_Problem details:_
Your answer should be the lines below from the one holding "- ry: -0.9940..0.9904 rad" through the one holding "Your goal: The", copied exactly and with nothing else.

_Records:_
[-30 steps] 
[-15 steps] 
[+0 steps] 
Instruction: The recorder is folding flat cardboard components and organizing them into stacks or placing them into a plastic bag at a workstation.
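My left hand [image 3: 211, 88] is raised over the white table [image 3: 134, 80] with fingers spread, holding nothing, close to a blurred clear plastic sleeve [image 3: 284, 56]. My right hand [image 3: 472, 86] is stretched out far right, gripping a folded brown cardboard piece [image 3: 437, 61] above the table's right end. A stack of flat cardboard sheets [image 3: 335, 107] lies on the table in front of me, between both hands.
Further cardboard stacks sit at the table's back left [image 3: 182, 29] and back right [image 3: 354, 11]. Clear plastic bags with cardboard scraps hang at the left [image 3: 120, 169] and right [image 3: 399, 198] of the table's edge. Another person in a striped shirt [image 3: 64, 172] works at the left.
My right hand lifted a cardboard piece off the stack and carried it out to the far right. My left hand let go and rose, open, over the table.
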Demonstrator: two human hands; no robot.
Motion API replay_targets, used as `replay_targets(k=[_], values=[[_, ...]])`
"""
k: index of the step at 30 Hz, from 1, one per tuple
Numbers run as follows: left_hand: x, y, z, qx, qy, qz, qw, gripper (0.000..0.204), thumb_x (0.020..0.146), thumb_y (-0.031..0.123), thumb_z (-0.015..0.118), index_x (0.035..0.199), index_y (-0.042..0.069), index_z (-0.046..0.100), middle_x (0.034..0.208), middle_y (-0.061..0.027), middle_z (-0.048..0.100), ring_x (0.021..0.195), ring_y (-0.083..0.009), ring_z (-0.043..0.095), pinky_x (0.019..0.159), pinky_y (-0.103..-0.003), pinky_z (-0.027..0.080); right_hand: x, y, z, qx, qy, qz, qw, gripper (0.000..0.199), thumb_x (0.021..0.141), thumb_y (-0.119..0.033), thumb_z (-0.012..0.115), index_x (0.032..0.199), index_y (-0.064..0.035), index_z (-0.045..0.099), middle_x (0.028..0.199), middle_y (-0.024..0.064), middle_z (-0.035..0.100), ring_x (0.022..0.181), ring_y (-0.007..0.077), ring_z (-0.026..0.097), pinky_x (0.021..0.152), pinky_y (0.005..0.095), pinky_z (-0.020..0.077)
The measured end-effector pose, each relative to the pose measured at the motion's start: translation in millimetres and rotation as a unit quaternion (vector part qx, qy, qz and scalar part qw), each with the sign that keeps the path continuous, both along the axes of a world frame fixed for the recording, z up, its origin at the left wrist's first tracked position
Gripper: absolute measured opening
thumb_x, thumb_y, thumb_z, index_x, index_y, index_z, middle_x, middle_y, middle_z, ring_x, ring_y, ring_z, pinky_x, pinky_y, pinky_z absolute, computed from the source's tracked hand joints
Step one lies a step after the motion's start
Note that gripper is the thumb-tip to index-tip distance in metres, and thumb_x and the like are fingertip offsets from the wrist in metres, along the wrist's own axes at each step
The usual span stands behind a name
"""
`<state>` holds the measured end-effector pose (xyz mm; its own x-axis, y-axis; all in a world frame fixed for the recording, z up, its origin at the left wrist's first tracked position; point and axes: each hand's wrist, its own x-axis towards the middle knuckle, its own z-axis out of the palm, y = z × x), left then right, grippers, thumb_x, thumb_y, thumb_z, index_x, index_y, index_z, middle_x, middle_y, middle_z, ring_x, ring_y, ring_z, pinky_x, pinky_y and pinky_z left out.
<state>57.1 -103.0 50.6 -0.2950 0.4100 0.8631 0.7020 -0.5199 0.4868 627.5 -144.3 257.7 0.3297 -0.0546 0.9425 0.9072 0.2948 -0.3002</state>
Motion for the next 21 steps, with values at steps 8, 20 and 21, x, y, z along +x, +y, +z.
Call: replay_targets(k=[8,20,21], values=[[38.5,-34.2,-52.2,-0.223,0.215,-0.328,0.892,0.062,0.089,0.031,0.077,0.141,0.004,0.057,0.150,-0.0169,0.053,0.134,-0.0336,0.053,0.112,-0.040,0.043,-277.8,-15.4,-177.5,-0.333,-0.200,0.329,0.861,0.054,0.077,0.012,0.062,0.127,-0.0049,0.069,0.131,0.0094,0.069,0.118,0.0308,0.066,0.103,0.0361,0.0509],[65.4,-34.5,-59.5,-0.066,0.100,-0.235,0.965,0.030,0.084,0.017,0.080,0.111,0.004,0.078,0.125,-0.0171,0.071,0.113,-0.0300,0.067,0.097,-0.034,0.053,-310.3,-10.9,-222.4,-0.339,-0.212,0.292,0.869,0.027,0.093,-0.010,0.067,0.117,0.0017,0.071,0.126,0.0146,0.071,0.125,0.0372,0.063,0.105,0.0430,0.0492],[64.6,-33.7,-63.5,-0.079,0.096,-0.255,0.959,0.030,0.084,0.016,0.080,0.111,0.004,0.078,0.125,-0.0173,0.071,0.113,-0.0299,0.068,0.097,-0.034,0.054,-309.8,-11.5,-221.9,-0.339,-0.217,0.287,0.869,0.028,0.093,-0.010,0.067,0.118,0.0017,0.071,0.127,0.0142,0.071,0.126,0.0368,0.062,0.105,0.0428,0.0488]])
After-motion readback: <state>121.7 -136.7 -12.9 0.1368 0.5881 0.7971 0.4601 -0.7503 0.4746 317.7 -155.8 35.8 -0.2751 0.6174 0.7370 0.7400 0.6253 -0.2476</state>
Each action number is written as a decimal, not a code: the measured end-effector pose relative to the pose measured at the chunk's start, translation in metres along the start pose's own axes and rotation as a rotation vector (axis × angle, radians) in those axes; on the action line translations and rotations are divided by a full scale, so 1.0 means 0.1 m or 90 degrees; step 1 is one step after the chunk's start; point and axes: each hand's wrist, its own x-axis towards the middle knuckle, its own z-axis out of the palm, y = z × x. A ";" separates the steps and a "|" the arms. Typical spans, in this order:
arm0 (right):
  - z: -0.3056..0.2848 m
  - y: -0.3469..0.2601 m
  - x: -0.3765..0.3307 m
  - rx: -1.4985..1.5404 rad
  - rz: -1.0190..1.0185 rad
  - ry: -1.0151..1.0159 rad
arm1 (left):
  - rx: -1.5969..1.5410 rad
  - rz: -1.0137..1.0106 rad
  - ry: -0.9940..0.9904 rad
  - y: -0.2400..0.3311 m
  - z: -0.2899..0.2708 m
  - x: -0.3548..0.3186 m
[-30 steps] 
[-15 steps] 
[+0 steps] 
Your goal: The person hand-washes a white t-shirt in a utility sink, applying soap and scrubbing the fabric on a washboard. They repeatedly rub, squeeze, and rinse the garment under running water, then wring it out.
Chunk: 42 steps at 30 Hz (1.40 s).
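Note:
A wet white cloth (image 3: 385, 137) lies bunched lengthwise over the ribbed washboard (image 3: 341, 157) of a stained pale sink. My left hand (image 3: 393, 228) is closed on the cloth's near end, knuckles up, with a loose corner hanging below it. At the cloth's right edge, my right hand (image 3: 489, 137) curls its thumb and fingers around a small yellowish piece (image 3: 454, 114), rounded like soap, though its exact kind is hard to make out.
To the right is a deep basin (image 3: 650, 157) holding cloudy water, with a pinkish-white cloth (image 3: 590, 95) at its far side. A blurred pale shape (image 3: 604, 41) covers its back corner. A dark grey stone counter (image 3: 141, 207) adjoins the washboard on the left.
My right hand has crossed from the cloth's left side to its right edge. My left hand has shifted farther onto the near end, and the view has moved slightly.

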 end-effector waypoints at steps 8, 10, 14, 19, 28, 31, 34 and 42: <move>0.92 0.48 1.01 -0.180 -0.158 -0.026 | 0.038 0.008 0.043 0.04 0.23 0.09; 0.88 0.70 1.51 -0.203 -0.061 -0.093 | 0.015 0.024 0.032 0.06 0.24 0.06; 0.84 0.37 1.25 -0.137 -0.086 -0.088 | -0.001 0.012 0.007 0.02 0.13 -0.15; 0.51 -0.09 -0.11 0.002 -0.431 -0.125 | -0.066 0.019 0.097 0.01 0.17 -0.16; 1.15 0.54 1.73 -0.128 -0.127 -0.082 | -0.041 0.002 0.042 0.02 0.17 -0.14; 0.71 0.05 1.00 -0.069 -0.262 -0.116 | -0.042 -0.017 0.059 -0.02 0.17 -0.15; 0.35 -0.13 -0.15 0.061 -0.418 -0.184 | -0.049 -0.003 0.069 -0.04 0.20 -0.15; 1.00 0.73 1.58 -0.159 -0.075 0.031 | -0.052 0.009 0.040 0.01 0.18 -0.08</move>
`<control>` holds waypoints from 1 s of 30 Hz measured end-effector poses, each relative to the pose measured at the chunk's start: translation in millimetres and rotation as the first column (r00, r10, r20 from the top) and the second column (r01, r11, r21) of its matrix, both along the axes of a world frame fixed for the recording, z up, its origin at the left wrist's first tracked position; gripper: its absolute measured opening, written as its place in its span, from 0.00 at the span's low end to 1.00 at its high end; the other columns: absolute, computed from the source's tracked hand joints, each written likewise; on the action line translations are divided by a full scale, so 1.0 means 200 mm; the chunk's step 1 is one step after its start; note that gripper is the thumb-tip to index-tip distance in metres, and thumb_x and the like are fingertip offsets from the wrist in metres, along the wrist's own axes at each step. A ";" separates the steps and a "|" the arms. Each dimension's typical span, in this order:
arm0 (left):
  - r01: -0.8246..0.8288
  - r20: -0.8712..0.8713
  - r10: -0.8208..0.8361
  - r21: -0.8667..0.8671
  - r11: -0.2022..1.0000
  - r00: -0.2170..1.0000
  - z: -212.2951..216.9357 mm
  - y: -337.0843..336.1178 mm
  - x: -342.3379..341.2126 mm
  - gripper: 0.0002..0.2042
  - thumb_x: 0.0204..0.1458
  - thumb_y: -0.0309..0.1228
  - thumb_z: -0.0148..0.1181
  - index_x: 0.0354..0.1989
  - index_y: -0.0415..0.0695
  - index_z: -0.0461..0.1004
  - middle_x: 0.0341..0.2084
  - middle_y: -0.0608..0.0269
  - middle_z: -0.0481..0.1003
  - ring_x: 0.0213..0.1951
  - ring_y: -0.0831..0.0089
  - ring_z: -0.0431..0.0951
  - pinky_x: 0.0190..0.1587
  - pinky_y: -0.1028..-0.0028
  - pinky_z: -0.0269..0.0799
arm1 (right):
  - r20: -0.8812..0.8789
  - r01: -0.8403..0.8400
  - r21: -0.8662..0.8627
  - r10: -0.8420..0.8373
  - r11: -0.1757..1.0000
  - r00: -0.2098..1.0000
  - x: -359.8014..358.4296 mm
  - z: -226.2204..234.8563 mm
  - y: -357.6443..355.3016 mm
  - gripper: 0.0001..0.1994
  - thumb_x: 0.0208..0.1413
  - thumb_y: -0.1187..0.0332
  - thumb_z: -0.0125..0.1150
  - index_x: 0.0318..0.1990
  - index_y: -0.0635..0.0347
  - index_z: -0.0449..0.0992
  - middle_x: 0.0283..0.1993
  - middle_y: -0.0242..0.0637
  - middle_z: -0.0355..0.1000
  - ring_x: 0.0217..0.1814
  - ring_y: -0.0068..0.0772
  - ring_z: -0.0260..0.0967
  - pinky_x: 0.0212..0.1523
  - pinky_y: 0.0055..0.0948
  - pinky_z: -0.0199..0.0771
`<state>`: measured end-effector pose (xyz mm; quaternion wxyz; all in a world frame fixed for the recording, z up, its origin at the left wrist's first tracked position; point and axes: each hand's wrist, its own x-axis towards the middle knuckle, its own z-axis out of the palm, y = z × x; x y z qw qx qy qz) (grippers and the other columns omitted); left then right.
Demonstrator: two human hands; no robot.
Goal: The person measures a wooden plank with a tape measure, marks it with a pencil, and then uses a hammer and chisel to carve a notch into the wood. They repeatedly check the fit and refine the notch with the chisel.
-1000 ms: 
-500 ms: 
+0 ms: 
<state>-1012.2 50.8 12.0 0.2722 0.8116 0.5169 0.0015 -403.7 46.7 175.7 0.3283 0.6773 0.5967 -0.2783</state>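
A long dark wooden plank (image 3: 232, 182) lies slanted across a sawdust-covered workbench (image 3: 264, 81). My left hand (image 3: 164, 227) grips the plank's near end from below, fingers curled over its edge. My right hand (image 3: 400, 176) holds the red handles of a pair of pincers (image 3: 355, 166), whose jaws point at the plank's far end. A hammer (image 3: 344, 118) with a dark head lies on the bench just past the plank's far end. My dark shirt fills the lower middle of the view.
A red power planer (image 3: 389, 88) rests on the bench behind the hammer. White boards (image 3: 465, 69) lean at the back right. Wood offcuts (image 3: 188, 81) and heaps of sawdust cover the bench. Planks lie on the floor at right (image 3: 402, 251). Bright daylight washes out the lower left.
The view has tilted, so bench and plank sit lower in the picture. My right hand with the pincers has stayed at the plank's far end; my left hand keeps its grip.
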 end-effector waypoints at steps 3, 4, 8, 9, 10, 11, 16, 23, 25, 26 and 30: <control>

_Reply to the task:_
  - ry: -0.9940..0.9904 rad
  - y: -0.2400..0.3311 m
  - z: -0.2899..0.2708 m
  - x: -0.3548..0.3186 m
[-30 steps] 
[-15 steps] 
[+0 steps] 
Your goal: The person hand-washes a white t-shirt in a utility sink, applying soap and scrubbing the fabric on a washboard. They repeatedly rub, squeeze, and rinse the garment under running water, then wring it out.

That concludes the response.